▶ [Dataset records]
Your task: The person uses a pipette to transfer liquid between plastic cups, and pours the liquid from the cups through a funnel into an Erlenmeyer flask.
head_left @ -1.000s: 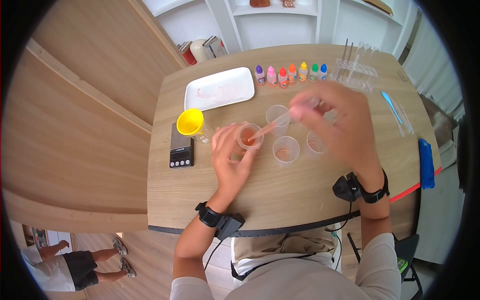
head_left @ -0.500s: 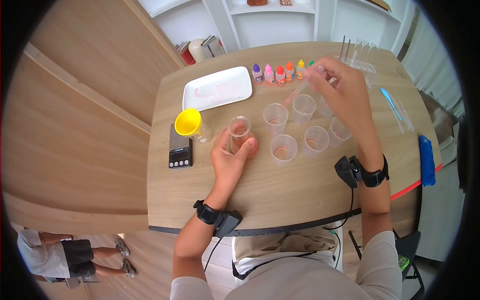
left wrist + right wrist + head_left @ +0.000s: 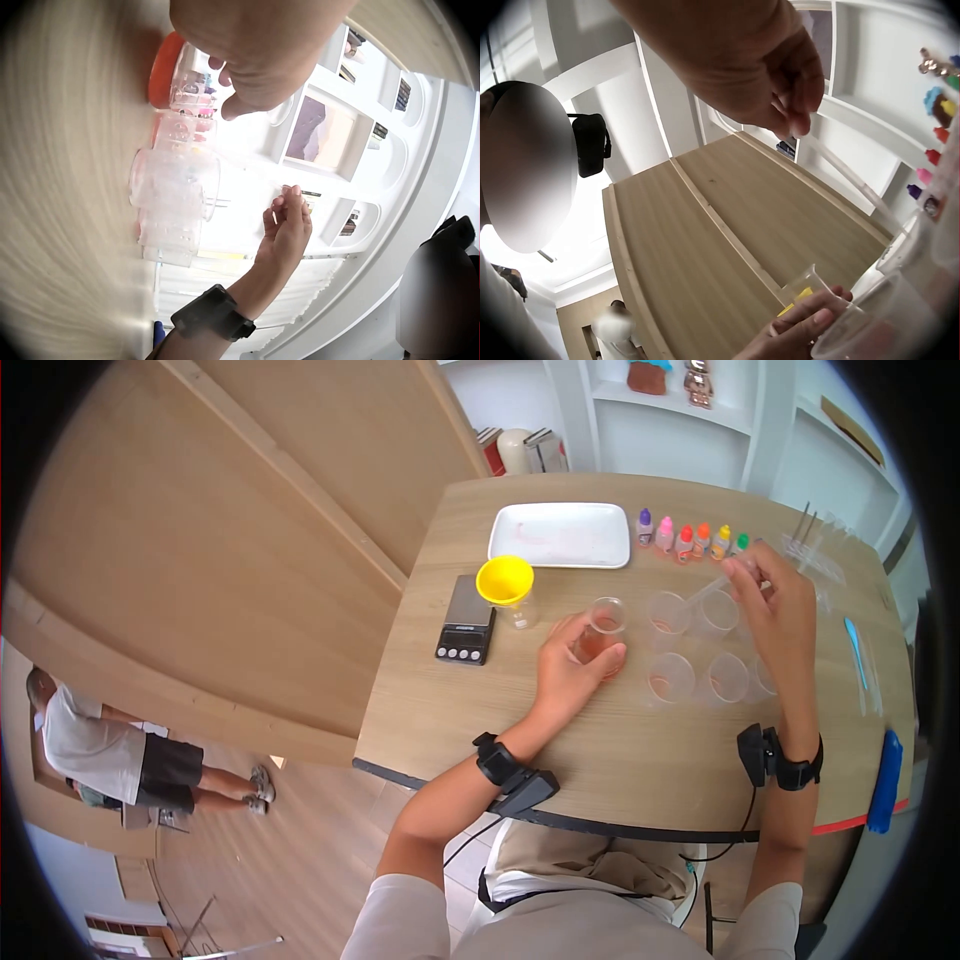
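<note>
My left hand (image 3: 578, 668) grips a clear conical flask (image 3: 607, 616) low around its body. Orange-red liquid (image 3: 163, 73) shows in the flask's base in the left wrist view. Between thumb and fingers my right hand (image 3: 778, 605) pinches a clear plastic dropper (image 3: 708, 593). It slants down to the left, its tip at the rim of the back-left clear plastic cup (image 3: 668, 616). Beside that stands another cup (image 3: 718, 622), and in front are a front-left cup (image 3: 670, 682) and a middle cup (image 3: 728, 682). My right arm partly hides the cups on the right.
A yellow funnel (image 3: 505, 578) sits in a clear vessel beside a digital scale (image 3: 466, 628). Behind are a white tray (image 3: 610, 538), several dye bottles (image 3: 685, 544) and a test-tube rack (image 3: 815, 560). A blue-handled tool (image 3: 856, 650) lies at right. Another person (image 3: 110, 740) stands far left.
The right hand has carried the dropper from the flask's mouth over to the back-left cup. The left hand still holds the flask. The head view has swung, shifting the table rightward.
</note>
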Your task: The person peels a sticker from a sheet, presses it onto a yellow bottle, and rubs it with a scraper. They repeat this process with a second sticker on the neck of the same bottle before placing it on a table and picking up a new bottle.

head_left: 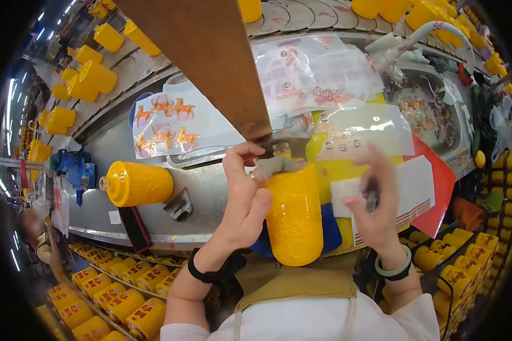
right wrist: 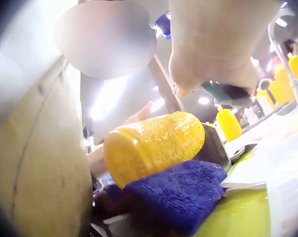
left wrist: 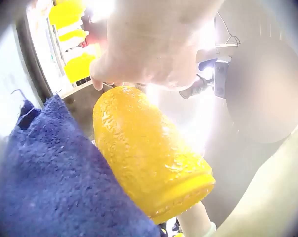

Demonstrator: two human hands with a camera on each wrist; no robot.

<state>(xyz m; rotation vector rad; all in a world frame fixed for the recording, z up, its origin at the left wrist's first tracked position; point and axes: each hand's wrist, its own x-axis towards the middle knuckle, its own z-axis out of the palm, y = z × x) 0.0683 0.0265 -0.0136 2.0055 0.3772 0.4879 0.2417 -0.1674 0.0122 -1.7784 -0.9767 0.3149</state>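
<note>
A glossy yellow embossed jar (head_left: 294, 219) lies over a blue towel (head_left: 331, 227), its base toward the person. My left hand (head_left: 246, 196) grips its neck end, a grey covering or piece of material (head_left: 277, 166) at the fingers; the exact contact is partly hidden. In the left wrist view, the jar (left wrist: 144, 153) looks wet beside the towel (left wrist: 65, 173). My right hand (head_left: 375, 199), blurred, is raised right of the jar, fingers curled round a small dark object (head_left: 372, 195). The right wrist view shows that dark object (right wrist: 230, 94) under the hand, apart from the jar (right wrist: 154, 143).
Another yellow jar (head_left: 139, 183) lies at left, near a phone (head_left: 134, 228) and a small metal piece (head_left: 180, 206). Horse decal sheets (head_left: 202, 113) and clear sheets (head_left: 318, 74) lie behind. A brown beam (head_left: 205, 62) crosses above. White striped sheets (head_left: 407, 190) lie right; a sink (head_left: 432, 108) stands beyond.
</note>
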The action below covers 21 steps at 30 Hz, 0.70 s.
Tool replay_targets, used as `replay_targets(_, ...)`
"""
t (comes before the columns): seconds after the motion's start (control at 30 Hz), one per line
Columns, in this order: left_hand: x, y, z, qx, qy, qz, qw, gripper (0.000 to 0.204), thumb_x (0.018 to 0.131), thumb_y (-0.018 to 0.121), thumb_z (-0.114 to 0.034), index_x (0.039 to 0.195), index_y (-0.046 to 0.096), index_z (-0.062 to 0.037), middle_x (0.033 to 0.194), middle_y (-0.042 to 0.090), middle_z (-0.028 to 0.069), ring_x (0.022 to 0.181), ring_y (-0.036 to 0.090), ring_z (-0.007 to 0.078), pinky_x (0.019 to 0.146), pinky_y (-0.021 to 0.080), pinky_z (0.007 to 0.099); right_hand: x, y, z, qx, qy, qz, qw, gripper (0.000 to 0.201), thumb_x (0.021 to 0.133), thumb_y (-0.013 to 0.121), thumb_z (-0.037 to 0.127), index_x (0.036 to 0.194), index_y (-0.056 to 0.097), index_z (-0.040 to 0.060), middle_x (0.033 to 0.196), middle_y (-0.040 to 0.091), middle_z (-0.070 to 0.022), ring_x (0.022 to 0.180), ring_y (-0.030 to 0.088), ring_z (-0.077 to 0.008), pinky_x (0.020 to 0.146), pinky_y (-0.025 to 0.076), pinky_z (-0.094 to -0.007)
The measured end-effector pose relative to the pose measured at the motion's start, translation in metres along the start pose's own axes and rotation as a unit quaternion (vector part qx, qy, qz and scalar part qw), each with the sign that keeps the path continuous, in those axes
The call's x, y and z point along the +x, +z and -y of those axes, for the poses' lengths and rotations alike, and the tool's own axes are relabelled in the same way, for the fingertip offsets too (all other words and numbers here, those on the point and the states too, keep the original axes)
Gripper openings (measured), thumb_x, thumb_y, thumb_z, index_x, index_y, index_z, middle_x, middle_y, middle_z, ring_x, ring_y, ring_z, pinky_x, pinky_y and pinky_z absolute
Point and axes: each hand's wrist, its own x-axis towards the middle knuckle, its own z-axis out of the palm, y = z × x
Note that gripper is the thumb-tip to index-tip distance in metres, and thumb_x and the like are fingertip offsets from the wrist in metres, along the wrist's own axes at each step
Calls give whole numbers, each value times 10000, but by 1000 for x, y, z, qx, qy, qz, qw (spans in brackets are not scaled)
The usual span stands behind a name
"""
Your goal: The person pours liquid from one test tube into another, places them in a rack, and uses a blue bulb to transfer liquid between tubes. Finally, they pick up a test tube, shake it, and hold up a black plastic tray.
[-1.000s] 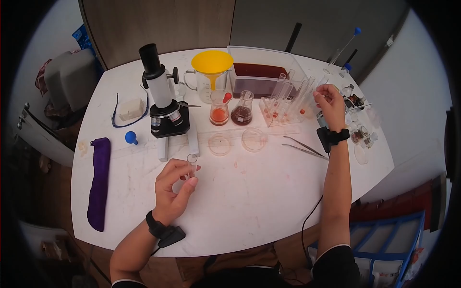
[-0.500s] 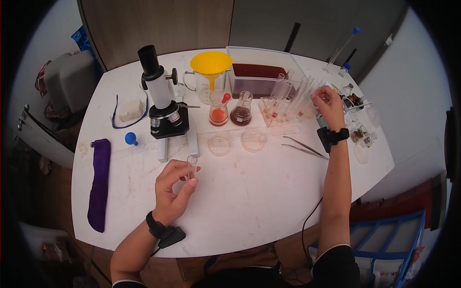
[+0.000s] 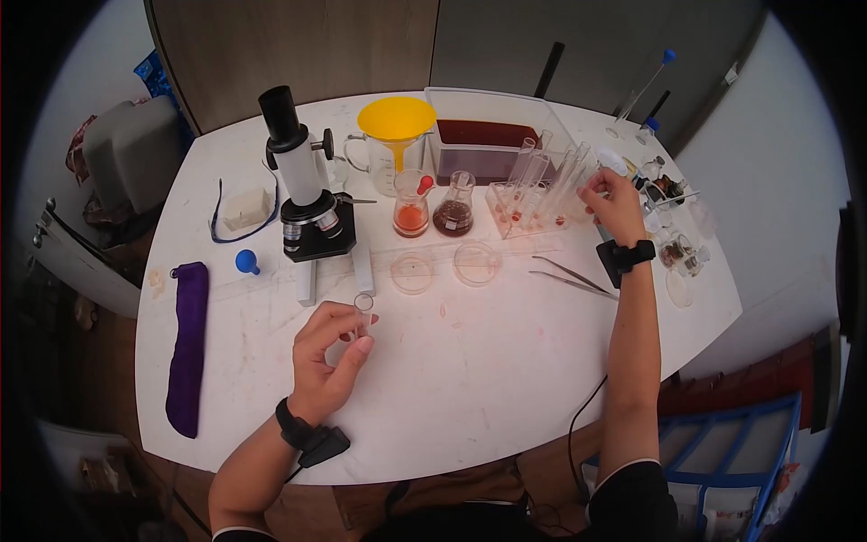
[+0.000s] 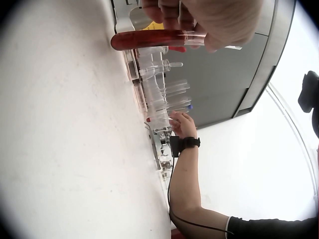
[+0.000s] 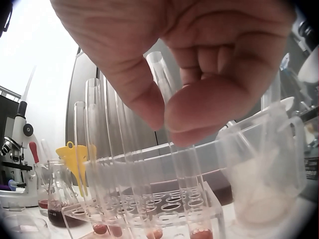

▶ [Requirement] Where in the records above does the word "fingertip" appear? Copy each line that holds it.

▶ [Response for this exercise]
The call's x, y and z point along the +x, +z and -y of those axes, for the poses' lengths and rotations alike, and the tool's own axes are relabelled in the same way, for the fingertip offsets too (all other words and numbers here, those on the point and the states too, keep the original axes)
Note that gripper is the thumb-tip to index-tip distance in metres, and thumb_x and the like are fingertip offsets from the wrist in metres, along the wrist's own axes at each step

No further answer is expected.